The results of scale validation are given in Tables 6 to 10 as confirmation of the previous phase results– confirmation of the dimensionality of the factors in the proposed model, where the components extracted during the exploratory factor analysis stage for each factor were confirmed to be true. The results of the confirmatory factor analysis of resources and capabilities are given in Table 6.

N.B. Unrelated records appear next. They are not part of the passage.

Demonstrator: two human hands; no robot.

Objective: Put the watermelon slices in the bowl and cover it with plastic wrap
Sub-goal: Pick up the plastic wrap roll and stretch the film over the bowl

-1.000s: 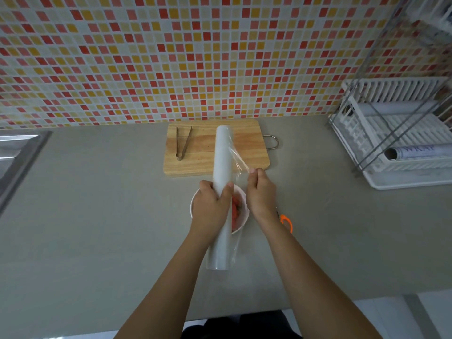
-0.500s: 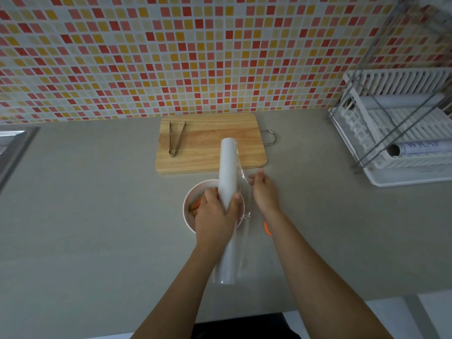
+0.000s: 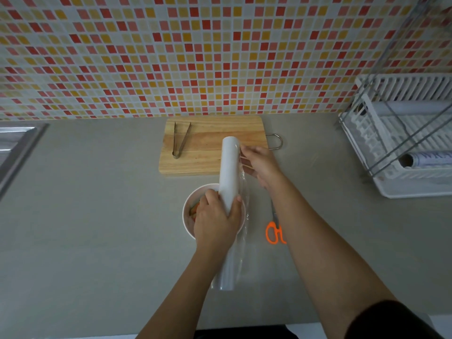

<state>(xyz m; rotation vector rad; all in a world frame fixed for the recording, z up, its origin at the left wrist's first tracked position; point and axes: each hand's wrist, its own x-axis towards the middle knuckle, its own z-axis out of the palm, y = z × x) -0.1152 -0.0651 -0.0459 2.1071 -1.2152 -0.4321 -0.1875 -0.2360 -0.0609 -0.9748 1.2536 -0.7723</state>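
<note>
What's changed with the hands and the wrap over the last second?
The right hand moved up the plastic wrap roll to its far end and is picking at the film edge. The left hand still grips the roll over the bowl. Tongs and cutting board stayed put.

A mosaic wall [image 3: 195,57] of small square tiles in red, orange, yellow, pink and white fills the upper half of the view, with pale grout lines between them. Below it runs a plain grey-beige desk [image 3: 97,228], matte and evenly lit, with soft shadows and no glare. At the far left edge sits the metal rim of a sink [image 3: 17,148]. On the right, a white plastic dish rack [image 3: 403,148] with a thin metal wire frame stands on the desk against the wall. A strip of pale floor [image 3: 318,332] shows beyond the desk's near edge.
</note>
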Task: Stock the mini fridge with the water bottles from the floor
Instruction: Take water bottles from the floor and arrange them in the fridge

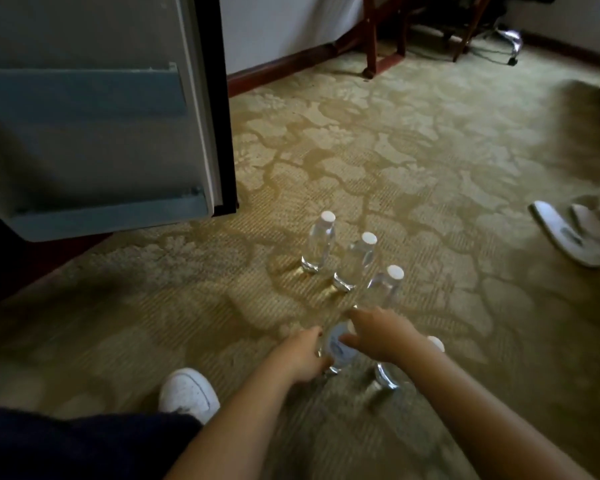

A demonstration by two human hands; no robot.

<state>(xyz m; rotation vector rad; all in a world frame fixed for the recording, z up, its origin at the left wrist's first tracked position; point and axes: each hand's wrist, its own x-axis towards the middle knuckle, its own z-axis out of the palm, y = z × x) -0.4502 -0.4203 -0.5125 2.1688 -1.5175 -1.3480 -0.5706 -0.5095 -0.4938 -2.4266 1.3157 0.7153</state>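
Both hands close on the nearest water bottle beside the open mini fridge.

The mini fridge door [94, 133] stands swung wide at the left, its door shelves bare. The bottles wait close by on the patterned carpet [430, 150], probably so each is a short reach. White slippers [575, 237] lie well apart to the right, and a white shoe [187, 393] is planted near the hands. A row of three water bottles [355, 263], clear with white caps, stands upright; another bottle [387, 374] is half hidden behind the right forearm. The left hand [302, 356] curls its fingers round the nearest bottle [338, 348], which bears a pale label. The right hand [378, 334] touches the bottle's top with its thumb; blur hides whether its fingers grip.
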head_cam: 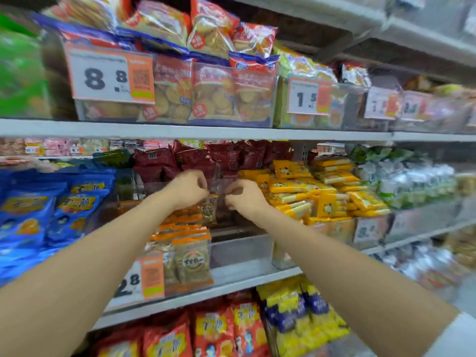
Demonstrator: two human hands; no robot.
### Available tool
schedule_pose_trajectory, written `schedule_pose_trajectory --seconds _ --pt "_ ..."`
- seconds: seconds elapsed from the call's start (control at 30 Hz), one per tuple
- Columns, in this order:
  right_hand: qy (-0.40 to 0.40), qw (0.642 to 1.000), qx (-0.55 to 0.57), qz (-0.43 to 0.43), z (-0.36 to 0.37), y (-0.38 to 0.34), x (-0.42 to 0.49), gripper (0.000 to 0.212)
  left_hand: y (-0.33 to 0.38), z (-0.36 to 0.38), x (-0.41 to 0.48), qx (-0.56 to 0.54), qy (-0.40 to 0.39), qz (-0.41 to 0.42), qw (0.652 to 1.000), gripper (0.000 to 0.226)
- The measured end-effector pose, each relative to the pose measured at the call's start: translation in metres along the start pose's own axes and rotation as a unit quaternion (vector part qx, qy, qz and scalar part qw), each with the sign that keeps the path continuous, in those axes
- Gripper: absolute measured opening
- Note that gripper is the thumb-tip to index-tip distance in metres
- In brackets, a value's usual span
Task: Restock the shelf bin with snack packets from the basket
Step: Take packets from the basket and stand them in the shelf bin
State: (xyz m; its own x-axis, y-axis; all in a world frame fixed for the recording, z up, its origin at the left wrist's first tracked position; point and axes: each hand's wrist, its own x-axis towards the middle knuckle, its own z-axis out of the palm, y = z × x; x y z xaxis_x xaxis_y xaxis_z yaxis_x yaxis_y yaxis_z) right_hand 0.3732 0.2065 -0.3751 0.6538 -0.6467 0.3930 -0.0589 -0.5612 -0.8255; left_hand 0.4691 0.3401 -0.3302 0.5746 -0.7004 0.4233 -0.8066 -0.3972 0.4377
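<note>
Finds both bare forearms stretched up to the middle shelf, over a clear shelf bin [242,249]. Places the left hand [190,188] and the right hand [244,198] near each other at the back of that bin, knuckles up, with a narrow gap between. Records the left fingers [203,193] curled in and bunched at the top edge of an upright snack packet [209,211], tan with a round brown label. Records the right fingers [231,199] likewise curled, tips just beside the same packet's right side. Cannot confirm, through the motion blur, a true pinch on the packet as against mere contact, for either hand.

Locates the packet at the rear end of a row of orange-topped packets [185,228] standing upright along the bin's left half. Notes a price tag [140,279] reading 2.8 at the bin's front left.

Notes dark red packets [193,158] heaped behind the hands, yellow packets [296,188] stacked to the right and blue bags [51,202] to the left. Logs, on the shelf above, biscuit bags [213,96] in a clear bin beside an 8.8 tag [110,76]. Logs, on the shelf below, red bags [213,331] and yellow-and-blue packets [304,307]. Notes a white sleeve [458,336] at the right upper arm.
</note>
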Motion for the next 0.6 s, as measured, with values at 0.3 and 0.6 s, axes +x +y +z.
schedule_pose_trajectory --seconds 0.3,0.6 --pt "0.121 0.987 -0.095 -0.053 -0.093 0.038 -0.144 0.005 0.082 0.059 -0.106 -0.101 -0.108 0.032 0.989 0.018" --pt "0.088 0.971 -0.141 0.171 -0.162 0.208 -0.283 0.01 0.142 0.264 -0.205 -0.201 -0.307 -0.026 0.93 0.026"
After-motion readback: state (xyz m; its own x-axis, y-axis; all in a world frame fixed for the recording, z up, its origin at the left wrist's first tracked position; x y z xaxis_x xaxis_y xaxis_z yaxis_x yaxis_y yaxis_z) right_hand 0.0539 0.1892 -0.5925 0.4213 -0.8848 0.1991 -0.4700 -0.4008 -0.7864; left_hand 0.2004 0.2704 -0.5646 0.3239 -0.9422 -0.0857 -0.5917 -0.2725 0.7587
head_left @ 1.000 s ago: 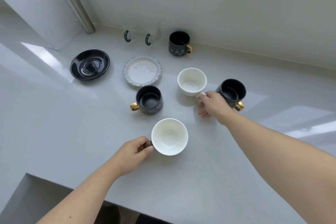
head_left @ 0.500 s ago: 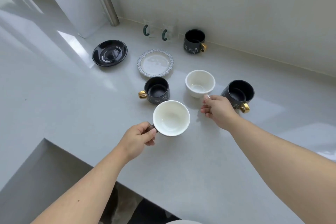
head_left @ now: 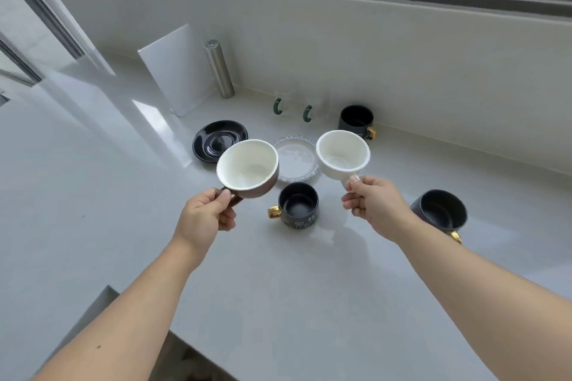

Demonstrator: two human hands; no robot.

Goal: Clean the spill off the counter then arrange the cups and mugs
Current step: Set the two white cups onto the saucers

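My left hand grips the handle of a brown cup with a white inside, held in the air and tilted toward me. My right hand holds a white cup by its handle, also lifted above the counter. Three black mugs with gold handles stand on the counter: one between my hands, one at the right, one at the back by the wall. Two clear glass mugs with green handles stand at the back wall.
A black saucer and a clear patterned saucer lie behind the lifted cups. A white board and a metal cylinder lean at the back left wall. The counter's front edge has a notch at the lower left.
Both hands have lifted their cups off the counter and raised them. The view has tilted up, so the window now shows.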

Based on communalities and eigenvalues, the four components that were extracted from the eighteen items of resources and capabilities during the previous phase (given in Table 1, accounting for 66.54 percent of the cumulative variance) were found to be true. These four retained components were identified as past experience (7 items), capabilities (five items), performance (four items), and resources (two items). From Table 6, it can be seen that all seven items of the past experience had item loadings in the range of 0.693 to 0.832. Moreover, the cross-loadings of the items of past experience component with the other three components were in the range of 0.035 to 0.320. The five items in the capabilities component had item loadings in the range of 0.647 to 0.809. The cross-loadings of the items in the capabilities component with the other three components were in the range of 0.029 to 0.298. The four items of performance component had item loadings in the range of 0.665 to 0.760. The cross-loadings of the items in the performance component with the other three components were in the range of 0.045 to 0.297. The two items of resources component had item loadings of 0.756 to 0.680. The cross-loadings of the items of capabilities component with the other three components were in the range of 0.038 to 0.288. In all cases of components extracted, since the item loadings were above 0.40 recommended by Nunnally (1978) and cross-loadings were below 0.32 recommended by Tabachnick and Fidell (2001), the four-component structure of the resources and capabilities factor was confirmed.

The results of the confirmatory factor analysis of business models are given in Table 7.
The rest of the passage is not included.